Озимь вся пропала, а весной ударила сушь. Что же он сделал? Первое, что он сделал, — это увеличил нормы на посевных работах. Сам себя проклиная за жестокую свою сообразительность, стиснув зубы, увеличил те нормы, которые еще до войны, когда были целы и здоровы мужчины, стали легендарными. Но что же он сделал второе? А второе он сделал то, что, не разжимая зубы, объявил: кто выполнит за посевную полторы нормы, тот получит кабана. Большого кабана. Кто меньше полутора, но больше одной — тоже кабана. Среднего. Кто просто норму — кабан малый. «Макар! — в яростном изумлении закричали бабы. — Где ж ты их возьмешь?!» — «То мое дело. Работайте».
Какую, где в то время было найти, придумать радость? А он нашел, придумал, себе и людям согрел сердце сказочным видением: вот отсеялись, умылись — и приходит мужик выбирать кабана. С ним жинка, дети, комиссия от правления, а они лежат себе в загородке — боровы, один другого тяжче! То б ехать в Березовку, покупать поросенка, думать, чем его, ненасытного, визжащего, кормить, обрывать руки пудовыми чугунами с пойлом, а тут он уже готовый, выросший.
Самого большого получил Филипп Сербул, а старались все. Филипп засевал по восемь-девять гектаров в сутки, и о качестве его работы нельзя было сказать худого слова.
За всю весну и лето прошел один дождь, да и тот стороной, чуть побрызгал на клин проса. Такой засухи не было 50 лет, даже в двадцать первом году. Но тогда едва собрали семена, а теперь по 80 пудов озимой пшеницы на пару и по 60 яровой. Полностью выполнила хлебосдачу, На трудодень распределили по килограмму зерна и по 3 рубля 30 копеек денег. По тому году это было неправдоподобно много.
А в конце уборки, когда люди, коровы и лошади вот-вот, казалось, упадут после страшного напряжения весны и лета, Посмитный все с той же Серафимой Березовской поделился мыслью, от которой самому было не по себе. Он решил, что ни один клочок земли не оставит невспаханным до весны — поднять всю зябь сейчас. На последнем издыхании, но всю и сейчас. Серафима побледнела. Земля за полгода стала камнем… «Лошадей чаще выпрягать, людей подменять, — бормотал Макар. — Кормить на поле будем, ситра достану, пива…»
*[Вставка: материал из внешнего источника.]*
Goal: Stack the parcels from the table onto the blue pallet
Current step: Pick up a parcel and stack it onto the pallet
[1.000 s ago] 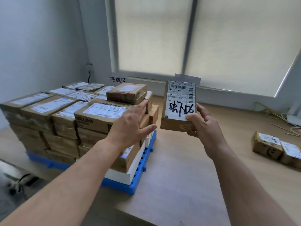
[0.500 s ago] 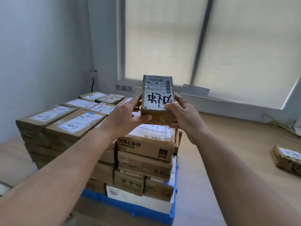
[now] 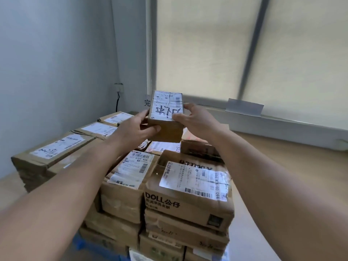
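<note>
Between left hand (image 3: pixel 135 129) & right hand (image 3: pixel 195 119): parcel (image 3: pixel 165 117) (above stack (image 3: pixel 188 185)).

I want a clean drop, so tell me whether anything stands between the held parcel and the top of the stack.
Nothing visible does. The left hand and the right hand both grip the parcel in open air above the stack. Only the stack's own labelled tops lie beneath it.

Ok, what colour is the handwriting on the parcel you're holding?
Black marker on the white label of the parcel; head view shows it.
</note>
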Available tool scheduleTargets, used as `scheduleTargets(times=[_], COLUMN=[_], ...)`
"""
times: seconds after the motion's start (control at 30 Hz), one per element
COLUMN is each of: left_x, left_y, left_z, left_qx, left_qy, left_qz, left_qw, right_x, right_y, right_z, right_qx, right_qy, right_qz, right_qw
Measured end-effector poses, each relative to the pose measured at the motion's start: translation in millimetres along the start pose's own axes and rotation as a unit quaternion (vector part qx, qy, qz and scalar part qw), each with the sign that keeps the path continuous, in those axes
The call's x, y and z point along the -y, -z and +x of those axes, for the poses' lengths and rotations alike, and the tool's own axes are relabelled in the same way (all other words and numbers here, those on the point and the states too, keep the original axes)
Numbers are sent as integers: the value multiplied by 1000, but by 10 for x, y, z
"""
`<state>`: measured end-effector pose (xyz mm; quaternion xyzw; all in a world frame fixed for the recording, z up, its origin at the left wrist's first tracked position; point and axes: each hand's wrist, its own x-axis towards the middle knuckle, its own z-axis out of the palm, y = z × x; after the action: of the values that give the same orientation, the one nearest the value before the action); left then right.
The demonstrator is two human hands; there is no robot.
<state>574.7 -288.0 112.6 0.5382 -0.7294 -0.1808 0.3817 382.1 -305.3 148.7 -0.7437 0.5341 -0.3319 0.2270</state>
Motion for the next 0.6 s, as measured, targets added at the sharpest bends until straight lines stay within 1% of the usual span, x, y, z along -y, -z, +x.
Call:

Потом был сорок седьмой год. Уже было побольше лошадей и волов и новый трактор из МТС. Впервые после войны подняли ранние пары, успели даже подкормить часть озимых, посадили огород. С огорода собрали по 150 центнеров овощей с гектара. Невиданно уродили арбузы. Макар поставил сторожей, а сам кинулся добывать вагоны. Продавали в Одессе, Николаеве, Харькове и дальше, дальше. Где только те арбузы не продавали! Впервые за все, включая довоенные, годы хозяйство получило миллион дохода. На трудодень пришлось 4,4 килограмма хлеба, 700 граммов подсолнечника и 12 рублей денег.
Потом был сорок восьмой год. Перед озимым севом кто-то сказал, и те слова облетели все село: на севе надо работать так, как на молотьбе, — на одной спичке. А на молотьбе как зажгли в первый день солому в топке локомобиля, так и выбросили спички. Больше они не понадобились. Топка погасла только тогда, когда все было обмолочено. Отсеялись за 10 дней — и сами ахнули: не верилось….
В конце этого года Серафима Березовская объявила, что собирается замуж. Макар взволновался, словно она была ему дочерью, и решил грянуть свадьбу. Собрал общее собрание, составили смету, утвердили порядок. В приданое выделили телку. 31 декабря испекли два каравая: один простой, а на другом голубь с голубкой. Подвели жениха: «Выбирай свой». Жених выбрал с голубями. 15 мотоциклов и все, какие были машины, двинулись в село Онорьевку, в сельсовет. Макар прихватил бочонок вина на 50 литров. Зарегистрировав брак, вернулись домой. Перед порогом клуба, куда заходить молодым, был постелен длинный рушник. За столом Макар занял место посаженого отца, поднял стакан, сказал: «Товарищи!» — единственное слово, которое всегда произносил по-русски, — и не сразу смог продолжать… Вспомнил отца Серафимы, погибших своих бригадиров, двадцать первый, тридцать третий и сорок шестой годы, все проклятия, которые посылали, бывало, на его голову эти ждущие с поднятыми стаканами мужчины и женщины, все проклятия, которые посылал на их головы он, и на головы тех, с кем четыре с половиной года сгибался возле орудия, и на свою собственную, когда однажды остался возле того орудия- один, решил бить прямой наводкой, а попал не с первого выстрела.